As Tan Sri Andrew Sheng has said, gains are privatised and losses socialised. With risk sharing all parties to a transaction share the risk according to their ability to carry it; they all have “skin in the game.”

Finally, risk can be shared between two or more parties all sharing according to their ability to bear a portion of the total risk. The foundation of the conventional financial system is the interest bearing debt contract, which creates an asymmetry in risk. In technical terms, the lender shifts risks in a debt contract asymmetrically with a stop loss option. If the borrower defaults, all risks are borne by the borrower, including bankruptcy. Furthermore, in a widespread bank failure, the state bears the risks. But on the upside, the banks enjoy the interest return. The tax benefits are also obvious, since both interest and provisions on bad debt are tax deductible.

The result is that the whole economy and financial system has become highly leveraged, with high debt and low equity risk is completely shifted to the system as a whole, whereas the real sector bears all risks if the financial system collapses.


Conventional finance is organised as a risk transfer regime. Its regulatory framework is geared toward protecting depositors and creditors. Regulatory elements are designed to minimise risk to loans advanced regardless of the purposes of project for which the amount is borrowed.

Regulation’s objective is to ensure that banks do not abuse the system by taking risks that would threaten the integrity of the deposit and payment systems. Regulation framework is strengthened by the lender of last resort (LOR) function of the central bank with its deposit insurance to maintain confidence of depositors and creditors should there be a bank failure. To be sure there are workout mechanisms and bankruptcy procedures to help debtors but these operate outside of the regulatory framework.

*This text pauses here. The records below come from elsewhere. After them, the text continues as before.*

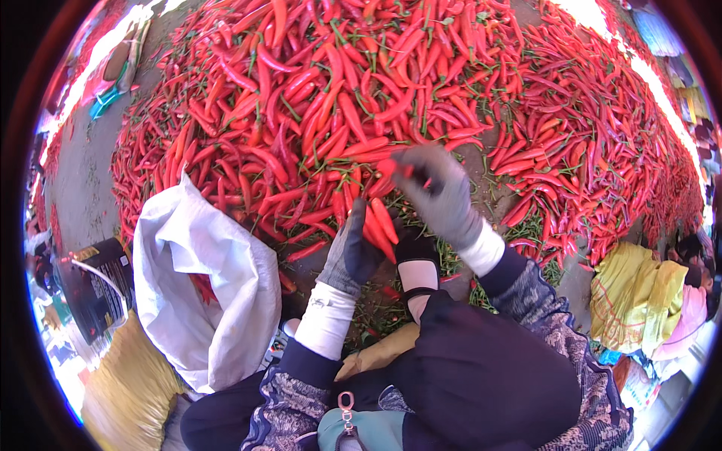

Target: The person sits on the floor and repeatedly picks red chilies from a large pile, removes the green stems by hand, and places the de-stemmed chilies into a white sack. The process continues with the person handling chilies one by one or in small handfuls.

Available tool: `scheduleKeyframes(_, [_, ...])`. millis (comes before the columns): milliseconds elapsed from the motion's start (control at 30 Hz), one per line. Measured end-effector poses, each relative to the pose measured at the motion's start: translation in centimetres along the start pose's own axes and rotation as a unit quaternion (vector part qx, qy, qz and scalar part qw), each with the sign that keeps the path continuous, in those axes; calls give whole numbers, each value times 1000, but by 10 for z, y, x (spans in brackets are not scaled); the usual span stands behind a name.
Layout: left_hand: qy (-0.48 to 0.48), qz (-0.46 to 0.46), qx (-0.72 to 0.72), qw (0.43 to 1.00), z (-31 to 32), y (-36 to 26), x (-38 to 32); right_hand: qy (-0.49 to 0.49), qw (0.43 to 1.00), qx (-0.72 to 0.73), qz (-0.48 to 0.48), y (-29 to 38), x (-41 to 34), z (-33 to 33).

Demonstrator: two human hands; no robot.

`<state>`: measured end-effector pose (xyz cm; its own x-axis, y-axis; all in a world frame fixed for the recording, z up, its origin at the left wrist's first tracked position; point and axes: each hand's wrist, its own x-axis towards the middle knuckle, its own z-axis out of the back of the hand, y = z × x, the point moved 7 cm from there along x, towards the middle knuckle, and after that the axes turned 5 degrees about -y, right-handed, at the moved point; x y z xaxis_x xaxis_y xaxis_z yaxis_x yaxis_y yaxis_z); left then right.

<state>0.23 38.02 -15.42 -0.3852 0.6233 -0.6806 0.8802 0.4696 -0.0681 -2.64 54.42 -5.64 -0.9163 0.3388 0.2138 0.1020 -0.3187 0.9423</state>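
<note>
My left hand (351, 256), in a grey work glove with a dark palm, cradles several red chilli peppers (379, 230) with the thumb raised. To its upper right, my right hand (440, 191) wears a similar glove and is blurred. Its thumb and fingers pinch a red chilli pepper (390, 167), partly hidden by the fingers. Both hands are at the near edge of a large heap of red chilli peppers (316, 96), many with green stems. Left of my left hand stands an open white woven sack (152, 242), with some red peppers visible inside.
A second chilli heap (586, 141) spreads to the right. Green stems (451, 259) litter the ground around my shoe (416, 248). A black bucket (96, 287) and a yellowish sack (130, 372) stand at the left. A crumpled yellow bag (637, 293) lies at the right.
</note>
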Motion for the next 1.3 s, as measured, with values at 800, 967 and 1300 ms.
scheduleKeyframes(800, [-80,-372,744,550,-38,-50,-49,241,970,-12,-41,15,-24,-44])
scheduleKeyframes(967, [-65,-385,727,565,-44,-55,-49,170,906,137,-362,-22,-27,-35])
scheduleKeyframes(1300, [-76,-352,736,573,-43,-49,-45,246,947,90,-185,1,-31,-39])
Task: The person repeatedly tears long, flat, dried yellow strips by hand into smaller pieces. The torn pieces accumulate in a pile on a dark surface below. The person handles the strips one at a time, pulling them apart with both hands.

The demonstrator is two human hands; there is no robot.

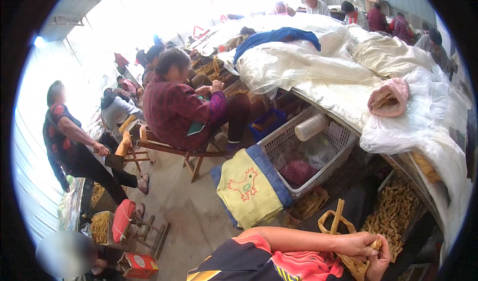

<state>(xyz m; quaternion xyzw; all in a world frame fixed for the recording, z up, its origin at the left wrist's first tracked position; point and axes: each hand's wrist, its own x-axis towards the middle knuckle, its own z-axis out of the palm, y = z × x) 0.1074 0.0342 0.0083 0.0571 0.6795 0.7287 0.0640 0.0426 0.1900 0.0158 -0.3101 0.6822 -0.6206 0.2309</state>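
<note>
At the lower right, my left hand pinches a small yellowish-brown knotted piece of a strip-like material. My right hand is against the same piece from the other side, its fingers bent around it. Long strips of this material loop over my forearm and hang below my hands. Just beyond my hands, a tray holds a heap of small knotted pieces. What the strips are made of, I cannot tell.
A white plastic basket with bags and a plastic jar stands ahead, beside a yellow and blue towel. Plastic sheeting covers the long table. A seated co-worker is near; a standing person holds a wide blade at the left.
</note>
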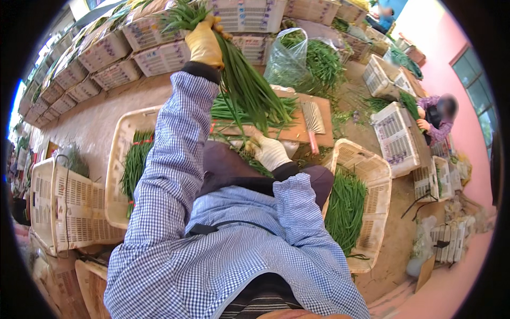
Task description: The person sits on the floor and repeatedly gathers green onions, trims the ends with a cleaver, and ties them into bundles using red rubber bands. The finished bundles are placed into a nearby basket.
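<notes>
My left hand [205,44], in a yellowish glove, is raised at the upper middle and grips a bunch of long green leafy stalks [249,83], which look like garlic chives. The stalks slant down to the right. My right hand [269,151], in a pale glove, is lower, near my lap, with its fingers on a few thin stalks hanging below the bunch. Beneath the bunch, more stalks [235,109] lie on a wooden board [320,137]. A cleaver [312,123] with a pinkish handle rests on the board's right part.
A plastic crate [113,171] with tied green bundles stands at left, another crate [378,223] with loose stalks at right. A clear plastic bag [287,63] of greens stands beyond the board. Stacked crates [103,50] line the back. A person [438,119] handles greens at far right.
</notes>
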Available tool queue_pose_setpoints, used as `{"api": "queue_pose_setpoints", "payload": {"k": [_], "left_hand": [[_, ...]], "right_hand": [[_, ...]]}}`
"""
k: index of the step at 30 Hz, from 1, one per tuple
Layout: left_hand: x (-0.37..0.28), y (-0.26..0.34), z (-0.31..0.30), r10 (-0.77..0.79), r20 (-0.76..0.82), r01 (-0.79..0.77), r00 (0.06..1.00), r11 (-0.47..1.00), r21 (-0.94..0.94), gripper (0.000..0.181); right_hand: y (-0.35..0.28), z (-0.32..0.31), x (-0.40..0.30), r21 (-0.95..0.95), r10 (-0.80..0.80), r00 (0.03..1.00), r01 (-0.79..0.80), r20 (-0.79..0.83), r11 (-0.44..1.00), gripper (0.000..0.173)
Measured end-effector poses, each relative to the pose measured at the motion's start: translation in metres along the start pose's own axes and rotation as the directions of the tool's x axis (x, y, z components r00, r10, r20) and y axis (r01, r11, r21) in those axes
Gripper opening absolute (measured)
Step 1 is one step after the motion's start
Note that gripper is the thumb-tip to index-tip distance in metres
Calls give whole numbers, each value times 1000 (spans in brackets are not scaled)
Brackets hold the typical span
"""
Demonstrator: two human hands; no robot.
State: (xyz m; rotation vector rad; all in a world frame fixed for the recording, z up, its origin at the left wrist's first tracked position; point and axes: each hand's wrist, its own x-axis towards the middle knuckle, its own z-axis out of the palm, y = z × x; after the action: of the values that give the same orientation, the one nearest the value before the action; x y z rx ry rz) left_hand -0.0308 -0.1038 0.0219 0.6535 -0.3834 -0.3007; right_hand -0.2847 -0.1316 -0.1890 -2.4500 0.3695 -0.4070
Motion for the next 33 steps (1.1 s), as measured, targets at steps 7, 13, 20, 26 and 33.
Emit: {"api": "queue_pose_setpoints", "payload": {"k": [7, 13, 20, 26, 33], "left_hand": [[5, 40, 10, -59, 113, 69, 992, 994, -84, 25], [10, 37, 6, -40, 41, 41, 998, 999, -33, 25], [2, 38, 7, -29, -46, 30, 998, 999, 20, 25], [28, 18, -20, 86, -57, -83, 995, 995, 55, 18], [36, 39, -31, 34, -127, -29, 991, 999, 38, 18]], "right_hand": [[46, 16, -41, -321, 343, 879, -237, 332, 917, 46], [26, -18, -18, 552, 285, 882, -35, -375, 833, 17], [-35, -26, -7, -37, 9, 854, -33, -520, 999, 39], [-16, -21, 9, -106, 89, 916, -141, -392, 984, 24], [53, -5, -12, 416, 565, 802, -455, -194, 787, 21]]}}
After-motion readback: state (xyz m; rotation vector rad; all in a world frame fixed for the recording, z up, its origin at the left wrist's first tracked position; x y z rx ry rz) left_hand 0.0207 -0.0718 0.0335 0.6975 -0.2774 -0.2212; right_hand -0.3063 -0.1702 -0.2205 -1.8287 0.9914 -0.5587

Research in the last few years has discovered a link between fractional reserve banking, LOR function, credit expansion, debt bubbles, leverage and financial crises. Many now recognise limits to the efficiency of risk transfer regime mainly because of moral hazard and the ability of the regime to morph into risk shifting.


Based on the Qur’an and Sunnah, the essence and strength of Islamic finance is its mission of facilitating the sharing of risk and prosperity in the society (Kuala Lumpur Declaration. 20th September, 2012; available from ISRA internet site).

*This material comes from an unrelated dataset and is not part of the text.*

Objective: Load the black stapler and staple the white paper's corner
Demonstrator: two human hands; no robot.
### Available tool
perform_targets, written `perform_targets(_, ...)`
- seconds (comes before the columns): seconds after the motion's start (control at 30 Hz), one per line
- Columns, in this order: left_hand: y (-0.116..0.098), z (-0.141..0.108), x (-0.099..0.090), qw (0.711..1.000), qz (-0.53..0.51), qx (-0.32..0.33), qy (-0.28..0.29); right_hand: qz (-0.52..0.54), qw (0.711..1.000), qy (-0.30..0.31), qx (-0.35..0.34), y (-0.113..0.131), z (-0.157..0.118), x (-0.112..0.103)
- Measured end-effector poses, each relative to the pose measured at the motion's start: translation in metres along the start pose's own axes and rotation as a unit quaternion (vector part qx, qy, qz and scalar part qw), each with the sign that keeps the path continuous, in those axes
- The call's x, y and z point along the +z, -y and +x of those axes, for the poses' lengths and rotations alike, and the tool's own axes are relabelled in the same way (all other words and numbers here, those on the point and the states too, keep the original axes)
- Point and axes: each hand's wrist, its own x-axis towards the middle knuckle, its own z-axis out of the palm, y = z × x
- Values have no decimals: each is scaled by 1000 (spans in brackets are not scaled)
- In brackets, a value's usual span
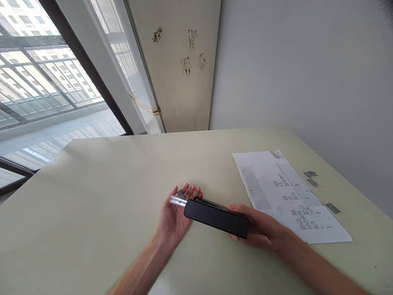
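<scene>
A long black device [217, 216] with a short silver metal tube at its left end is held above the table, tilted slightly down to the right. My right hand [258, 227] grips its right end, fingers wrapped round it. Under the silver end lies my left hand [175, 217], palm up, with its fingers spread and slightly curled. A small grey piece [181, 194] sticks up beside the metal tube, near the left fingers. Whether the left palm touches the device is hard to tell.
A printed white sheet [276, 196] lies on the pale table [107, 213] at the right. Grey tape pieces [333, 208] are stuck near the right edge. Behind stand a grey wall [301, 73], a stained panel [184, 94] and a window at the left.
</scene>
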Motion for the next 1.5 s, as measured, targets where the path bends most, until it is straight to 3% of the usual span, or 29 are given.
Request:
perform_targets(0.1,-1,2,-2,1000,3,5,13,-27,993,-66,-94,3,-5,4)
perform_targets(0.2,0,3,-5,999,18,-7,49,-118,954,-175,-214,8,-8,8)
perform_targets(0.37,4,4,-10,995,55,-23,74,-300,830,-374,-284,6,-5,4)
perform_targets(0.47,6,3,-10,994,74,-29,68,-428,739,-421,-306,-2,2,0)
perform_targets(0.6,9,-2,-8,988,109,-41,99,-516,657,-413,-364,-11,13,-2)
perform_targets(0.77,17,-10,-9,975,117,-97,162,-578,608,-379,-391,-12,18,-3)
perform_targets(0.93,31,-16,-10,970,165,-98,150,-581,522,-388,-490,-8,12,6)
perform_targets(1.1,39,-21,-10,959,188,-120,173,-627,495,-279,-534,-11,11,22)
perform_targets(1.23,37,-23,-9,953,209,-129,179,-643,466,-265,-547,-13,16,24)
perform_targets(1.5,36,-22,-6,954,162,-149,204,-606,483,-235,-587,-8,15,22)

The significant potential contribution of risk sharing finance to increased prosperity has been a subject Nobel Laureate Robert Shiller has been advocating since the early 1990s. The major difference between risk-sharing finance and Islamic finance is that the latter is embedded in a network of rules (institutional scaffolding) that allows efficient and just distribution of financial resources of the economy.

These rules are prescribed in the Qur’an and in the Sunnah. They include, inter alia, sanctity of human dignity; sanctity of property sanctity of contracts; trust; cooperation; rules governing consumption, saving, investment; rules of governance; rules governing market behavior of participant.


As a risk-sharing financial system, Islamic finance proper would display the following major characteristics, among others:

  1. it would forge a close (one—to—one) relationship between financial and real assets;
  2. it would facilitate financial inclusion by providing ways and means of access to finance to all members of society. This would provide an opportunity to all members of the society to share in prosperity and to hold financial instruments (personal and particular) risks;
  3. it would result in stable and antifragile (Nicholas Naseem Taleb in his book: Antifragility) financial system highly resilient to shocks; and
  4. it would empower all stakeholders to have effective voice and vote in the governance of the financial sector.

The overall significance of Islamic finance operation, the litmus test, is how effective its role would be in alleviating poverty through financial inclusion and sharing of the fruits of prosperity resulting from risk-sharing finance.


A compelling case can be made that regulation of a risk sharing financial system without fractional reserve banking and no interest rate mechanism operating within the confines of an institutional framework governed by rules, mentioned above, would be less complicated and more effective than a risk-transfer and debt-dominated financial system. Arguably, the regulatory framework for the latter is, by necessity, complex.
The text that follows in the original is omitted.